Consumer confidence surges to near six-year high in May

May consumer sentiment reached a level not seen since July 2007, which could lead to an increased need for retail inventory financing in the near future. 

The Thomson Reuters/University of Michigan final index of consumer sentiment jumped from 76.4 in April to a mark of 84.5. This was higher than expected, as the preliminary reading came in at 83.7 earlier in May. 

Two of the biggest factors boosting confidence among consumers were higher real estate values and stock prices, which lead to an increase in personal wealth across the country. 

Rising consumer sentiment is just another sign that the economy has improved. During the recession, the index averaged 64.2. However, there is still room for improvement before reaching pre-recession levels, as the index averaged 89 in the five years before the financial crisis. 

"Housing is improving, house prices are rising, gasoline prices have been a support for much of this year to confidence, and we have stock prices that have climbed – I think all of that is helping to lift consumer sentiment," Ryan Sweet, senior economist at Moody's Analytics, told Bloomberg. "If consumers remain relatively upbeat about the economy's prospects, they're unlikely to pull back on spending."
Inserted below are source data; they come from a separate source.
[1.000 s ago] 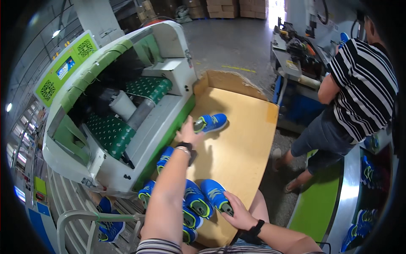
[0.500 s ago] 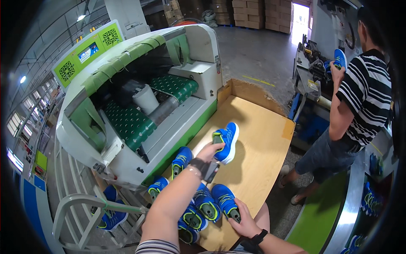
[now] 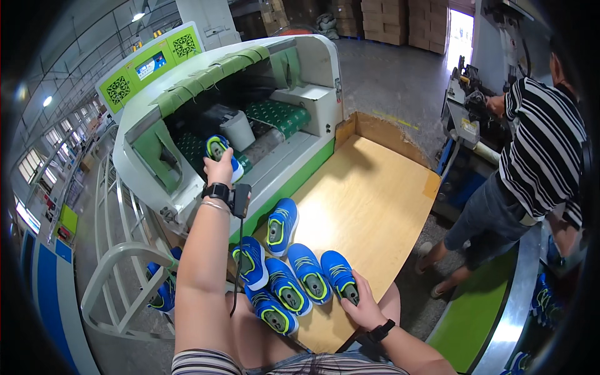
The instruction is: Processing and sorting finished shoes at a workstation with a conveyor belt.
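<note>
My left hand (image 3: 219,167) is closed on a blue sneaker (image 3: 232,164) with lime trim and a white sole, held over the green conveyor belt (image 3: 189,147) at the machine's mouth. Whether that sneaker touches the belt I cannot tell. Near me on the wooden table, my right hand (image 3: 364,305) grips the heel end of another blue sneaker (image 3: 337,270), whose toe points away. Several more blue sneakers (image 3: 309,272) lie between my arms, toes mostly away from me, with grey-green inserts showing in their openings.
The white machine (image 3: 325,59) with green strip curtains stands ahead on the left. A wooden table (image 3: 381,194) with a cardboard edge adjoins it. A tubular rack (image 3: 119,256) holds shoes at left. At right, a person (image 3: 540,150) in a striped shirt works at another machine.
My left hand has carried its sneaker from above the table leftward to the machine's opening. My right hand stays on its sneaker. The person at right has lowered a shoe and leaned toward their machine.
</note>
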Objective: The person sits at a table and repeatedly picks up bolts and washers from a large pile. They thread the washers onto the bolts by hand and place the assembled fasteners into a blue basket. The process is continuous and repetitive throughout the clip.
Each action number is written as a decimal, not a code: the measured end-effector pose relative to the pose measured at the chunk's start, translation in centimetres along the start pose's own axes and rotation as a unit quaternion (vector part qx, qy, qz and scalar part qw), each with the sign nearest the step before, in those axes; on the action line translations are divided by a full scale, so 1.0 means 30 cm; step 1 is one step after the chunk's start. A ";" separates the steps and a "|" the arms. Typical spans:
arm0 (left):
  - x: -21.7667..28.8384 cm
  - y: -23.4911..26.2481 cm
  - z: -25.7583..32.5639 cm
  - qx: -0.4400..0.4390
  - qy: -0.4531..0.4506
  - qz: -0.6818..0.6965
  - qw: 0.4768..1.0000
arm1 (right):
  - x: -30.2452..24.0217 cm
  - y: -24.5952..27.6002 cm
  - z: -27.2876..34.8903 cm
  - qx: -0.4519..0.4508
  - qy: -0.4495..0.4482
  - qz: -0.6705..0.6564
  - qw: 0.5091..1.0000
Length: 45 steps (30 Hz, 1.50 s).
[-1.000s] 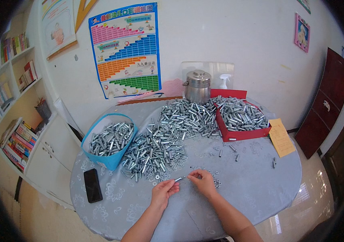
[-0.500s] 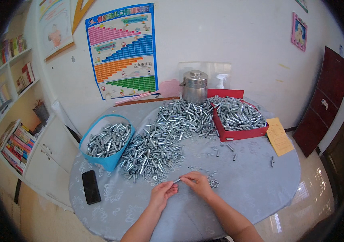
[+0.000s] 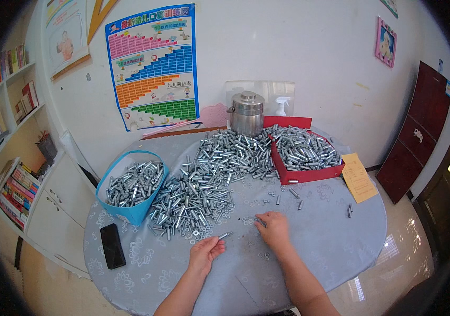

Consumers felt much better about their personal finances in May as well, as the survey's current conditions indexed reached 98 – the highest reading since August 2007. Meanwhile, the expectations index, which measures how consumers feel about the next six months, rose from 67.8 in April to 75.8. 

Consumer spending falls in April
The hike in confidence in May is a welcome sign, as consumer spending unexpectedly dipped in April. 

According to the U.S. Department of Commerce, spending fell 0.2 percent to the lowest reading since May 2013. This was the first time in almost a year that consumer spending declined. Spending was held back by poor demand for utilities and a drop in gasoline prices. 

"Consumer spending is on a very modest track because income is not growing very much," Kevin Logan, chief U.S. economist at HSBC Securities, told Reuters. "Wage gain is very low even though job growth has picked up."

Another factor that held back consumer spending was the $5.6 billion decrease in personal income seen in April. 

Despite the decline in consumer spending, the boost to confidence could lead to more retailers needing to use inventory financing in the near future. 

Should May's high sentiment level lead to increased consumer spending, small- to medium-sized retailers in the U.S. could see additional business in the coming months. 

As sales pick up, retailers will likely have a need to replenish inventory. However, smaller companies can often struggle to do this on their own dime, and limited available capital can make it difficult to obtain a loan from a bank. 

Luckily, retail inventory financing is an available option. This type of asset-based lending allows small- to medium-sized companies to use current product as collateral to obtain a revolving line of credit, which, in turn, can be used to purchase additional inventory.